Not all re-engagement tactics were equally effective. 

Click-through rates (CTR) were highest for re-engagement tactics later in the shopper funnel (e.g., related to transaction and fulfillment of shipped orders). This is supported by earlier insights about intent and relevance. By contrast, other re-engagement tactics had lower CTRs, but competed for the same user’s limited attention. This offered opportunities for prioritization (see Recommendations below). 

Recommendations

I pulled together all of the insights into a cohesive set of recommendations for the team, to guide re-engagement strategy. At a high level, these recommendations were to:

  • Prioritize re-engagement based on high-intent user signals, especially for Discovery and Consideration phases.

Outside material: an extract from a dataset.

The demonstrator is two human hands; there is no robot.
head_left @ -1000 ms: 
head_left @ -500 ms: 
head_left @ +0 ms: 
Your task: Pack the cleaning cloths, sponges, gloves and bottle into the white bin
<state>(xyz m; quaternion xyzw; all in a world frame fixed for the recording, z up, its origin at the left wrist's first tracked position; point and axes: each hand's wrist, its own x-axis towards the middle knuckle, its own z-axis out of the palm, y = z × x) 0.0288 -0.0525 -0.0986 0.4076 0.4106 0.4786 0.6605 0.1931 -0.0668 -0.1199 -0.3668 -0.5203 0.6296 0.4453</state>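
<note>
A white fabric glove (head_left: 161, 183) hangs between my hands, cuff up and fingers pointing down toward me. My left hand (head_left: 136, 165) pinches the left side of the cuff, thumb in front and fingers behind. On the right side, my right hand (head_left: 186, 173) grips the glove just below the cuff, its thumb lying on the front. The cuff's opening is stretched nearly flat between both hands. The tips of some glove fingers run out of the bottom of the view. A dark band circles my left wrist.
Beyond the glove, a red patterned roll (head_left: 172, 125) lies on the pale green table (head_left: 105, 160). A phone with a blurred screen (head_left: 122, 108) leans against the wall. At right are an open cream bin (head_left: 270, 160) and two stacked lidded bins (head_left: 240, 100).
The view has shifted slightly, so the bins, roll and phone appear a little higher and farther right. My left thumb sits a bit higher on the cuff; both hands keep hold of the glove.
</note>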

  • Deprioritize use cases that target based on low-intent user behaviors.

  • Surface information at the appropriate level based on urgency (showing the most important information - e.g., updates about items users have truly expressed interest and intent in - at the highest level).

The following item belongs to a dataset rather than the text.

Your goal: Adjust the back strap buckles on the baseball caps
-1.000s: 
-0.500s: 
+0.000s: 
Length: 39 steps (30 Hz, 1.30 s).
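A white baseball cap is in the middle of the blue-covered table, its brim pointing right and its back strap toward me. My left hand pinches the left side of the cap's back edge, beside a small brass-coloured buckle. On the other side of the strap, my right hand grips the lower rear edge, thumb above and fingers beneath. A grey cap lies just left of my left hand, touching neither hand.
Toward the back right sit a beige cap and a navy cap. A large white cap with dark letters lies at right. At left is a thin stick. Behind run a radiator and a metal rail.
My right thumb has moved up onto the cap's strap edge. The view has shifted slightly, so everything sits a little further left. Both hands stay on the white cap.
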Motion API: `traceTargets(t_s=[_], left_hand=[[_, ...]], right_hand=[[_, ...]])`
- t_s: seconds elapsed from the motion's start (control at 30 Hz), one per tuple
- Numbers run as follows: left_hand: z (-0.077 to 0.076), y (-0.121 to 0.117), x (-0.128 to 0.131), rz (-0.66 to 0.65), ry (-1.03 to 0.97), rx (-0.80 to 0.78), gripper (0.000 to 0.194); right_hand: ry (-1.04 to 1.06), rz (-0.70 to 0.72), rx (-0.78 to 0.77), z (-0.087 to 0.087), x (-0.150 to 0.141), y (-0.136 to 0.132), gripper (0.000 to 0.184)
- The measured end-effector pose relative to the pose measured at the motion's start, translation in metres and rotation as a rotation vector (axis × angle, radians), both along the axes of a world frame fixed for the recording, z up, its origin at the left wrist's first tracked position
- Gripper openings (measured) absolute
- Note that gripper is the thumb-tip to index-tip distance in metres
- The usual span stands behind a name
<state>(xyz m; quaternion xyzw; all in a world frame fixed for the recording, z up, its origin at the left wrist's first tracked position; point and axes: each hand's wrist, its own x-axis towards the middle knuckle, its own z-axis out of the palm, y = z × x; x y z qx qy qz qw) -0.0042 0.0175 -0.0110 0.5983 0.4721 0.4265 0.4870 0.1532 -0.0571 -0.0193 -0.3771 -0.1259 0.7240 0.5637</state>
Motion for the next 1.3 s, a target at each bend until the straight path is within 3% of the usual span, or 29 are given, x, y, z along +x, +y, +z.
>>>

  • Start new re-engagement use cases based on cost: 1) deals and promotions, 2) changes to cost for listings a user has expressed interest in.

  • Encourage buyers to leave reviews for sellers, to build trust in ecosystem. 

  • Avoid redundancy unless critical. 

I provided tangible, concrete prioritizations to guide the team's work; namely, a prioritized list of use cases for re-engagement (first table below), user signals (second table), and level at which to surface messages (third table).

Impact

This work had multiple layers of impact. Firstly, it established a shared understanding of the different ways we re-engaged shoppers today. Secondly, it was used to guide roadmap planning. While I moved off the team shortly after delivering the results, I would ultimately measure the success of the project based on product changes that were implemented and the number of users successfully re-engaged after the changes.